I am trying to sanitalize Solr search results, cause it has html tags inside:
ActionController::Base.helpers.sanitize( result_string )
It is easy to sanitalize not highlighted string like: I know <ul><li>ruby</li> <li>rails</li></ul>
.
But when results is highlighted I have additional important tags inside - <em>
and </em>
:
I <em>know</em> <<em>ul</em>><<em>li</em>><em>ruby</em></<em>li</em>> <<em>li</em>><em>rails</em></<em>li</em>></<em>ul</em>>
.
So, when I sanitalize string with nested html and highlighting tags, I get string with peaces of htmls tags. And it is bad :)
How can I sanitalize highlighted string with <em>
tags inside to get correct result (string with <em>
tags only)?
I found the way, but it's slow and not pretty:
string = 'I <em>know</em> <<em>ul</em>><<em>li</em>><em>ruby</em></<em>li</em>> <<em>li</em>><em>rails</em></<em>li</em>></<em>ul</em>>'
['p', 'ul', 'li', 'ol', 'span', 'b', 'br'].each do |tag|
string.gsub!( "<<em>#{tag}</em>>", '' )
string.gsub!( "</<em>#{tag}</em>>", '' )
end
string = ActionController::Base.helpers.sanitize string, tags: %w(em)
How can I optimize it or do it using some better solution? to write some regex and remove html_tags, but keep <em>
and </em>
e.g.
Please help, thanks.
You could call gsub! to discard all tags but keep only tags that are independent, or that are not included in html tag.

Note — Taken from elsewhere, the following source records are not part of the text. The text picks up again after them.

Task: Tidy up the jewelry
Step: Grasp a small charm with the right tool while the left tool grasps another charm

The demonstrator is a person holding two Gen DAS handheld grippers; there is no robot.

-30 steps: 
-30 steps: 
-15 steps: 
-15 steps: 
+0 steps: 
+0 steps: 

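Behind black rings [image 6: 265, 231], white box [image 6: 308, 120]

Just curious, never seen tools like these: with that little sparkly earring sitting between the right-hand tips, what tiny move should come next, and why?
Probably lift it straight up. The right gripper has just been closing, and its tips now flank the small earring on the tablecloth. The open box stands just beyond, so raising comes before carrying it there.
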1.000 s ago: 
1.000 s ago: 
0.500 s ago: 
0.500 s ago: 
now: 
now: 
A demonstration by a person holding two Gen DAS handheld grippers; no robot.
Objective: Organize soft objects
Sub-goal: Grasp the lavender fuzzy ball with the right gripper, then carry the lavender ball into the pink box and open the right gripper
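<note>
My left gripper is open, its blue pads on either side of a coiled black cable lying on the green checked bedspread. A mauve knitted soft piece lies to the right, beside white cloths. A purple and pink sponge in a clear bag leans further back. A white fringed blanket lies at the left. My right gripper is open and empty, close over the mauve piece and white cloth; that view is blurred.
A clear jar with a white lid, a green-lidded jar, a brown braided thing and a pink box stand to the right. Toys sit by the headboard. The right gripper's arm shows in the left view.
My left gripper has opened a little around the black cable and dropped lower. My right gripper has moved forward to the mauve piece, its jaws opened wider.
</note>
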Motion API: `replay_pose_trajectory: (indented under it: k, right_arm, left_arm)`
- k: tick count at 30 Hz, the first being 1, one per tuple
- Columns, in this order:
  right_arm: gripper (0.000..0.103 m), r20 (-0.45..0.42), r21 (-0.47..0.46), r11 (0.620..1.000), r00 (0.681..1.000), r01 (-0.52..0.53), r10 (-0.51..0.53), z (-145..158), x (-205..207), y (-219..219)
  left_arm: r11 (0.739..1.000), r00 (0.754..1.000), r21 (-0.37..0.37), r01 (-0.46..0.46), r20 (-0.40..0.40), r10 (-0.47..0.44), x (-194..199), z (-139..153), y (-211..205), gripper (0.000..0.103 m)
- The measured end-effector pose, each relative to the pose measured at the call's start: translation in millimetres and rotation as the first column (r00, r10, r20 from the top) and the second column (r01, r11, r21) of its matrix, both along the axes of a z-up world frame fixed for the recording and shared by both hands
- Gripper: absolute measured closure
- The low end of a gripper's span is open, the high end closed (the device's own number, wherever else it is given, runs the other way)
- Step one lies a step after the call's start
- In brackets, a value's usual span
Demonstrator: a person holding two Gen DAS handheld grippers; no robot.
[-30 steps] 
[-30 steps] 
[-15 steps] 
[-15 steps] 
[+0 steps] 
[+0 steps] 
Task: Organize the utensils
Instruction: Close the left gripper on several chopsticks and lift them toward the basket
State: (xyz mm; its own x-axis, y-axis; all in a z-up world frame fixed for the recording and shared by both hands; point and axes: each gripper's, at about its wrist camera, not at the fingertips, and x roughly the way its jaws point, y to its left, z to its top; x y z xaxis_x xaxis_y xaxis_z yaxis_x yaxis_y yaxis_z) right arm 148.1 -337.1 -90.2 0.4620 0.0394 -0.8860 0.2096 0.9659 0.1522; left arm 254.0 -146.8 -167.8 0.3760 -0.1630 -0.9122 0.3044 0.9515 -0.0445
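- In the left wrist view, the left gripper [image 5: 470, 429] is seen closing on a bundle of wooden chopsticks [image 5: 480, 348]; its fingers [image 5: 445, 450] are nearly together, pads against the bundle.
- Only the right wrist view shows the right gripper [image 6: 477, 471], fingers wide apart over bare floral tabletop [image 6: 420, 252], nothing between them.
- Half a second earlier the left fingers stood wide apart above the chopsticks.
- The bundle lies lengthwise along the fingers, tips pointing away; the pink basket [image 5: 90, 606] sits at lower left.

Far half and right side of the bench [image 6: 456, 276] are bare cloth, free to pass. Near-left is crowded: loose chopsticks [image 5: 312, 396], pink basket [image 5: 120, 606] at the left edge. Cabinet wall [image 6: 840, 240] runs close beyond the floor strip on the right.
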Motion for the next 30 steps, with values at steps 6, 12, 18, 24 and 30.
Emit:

result_string.gsub!(/(<\/?[^e][^m]>)|(<<em>\w*<\/em>>)|(<\/<em>\w*<\/em>>)/, '')
would do the trick
To explain:
# first group (<\/?[^e][^m]>)
# find all html tags that are not <em> or </em>
# second group (<<em>\w*<\/em>>)
# find all opening tags that have <em> </em> inside of them like:
# <<em>li</em>> or <<em>ul</em>>
# third group (<\/<em>\w*<\/em>>)
# find all closing tags that have <em> </em> inside of them:
# </<em>li</em>> or </<em>ul</em>>
# and gsub replaces all of this with empty string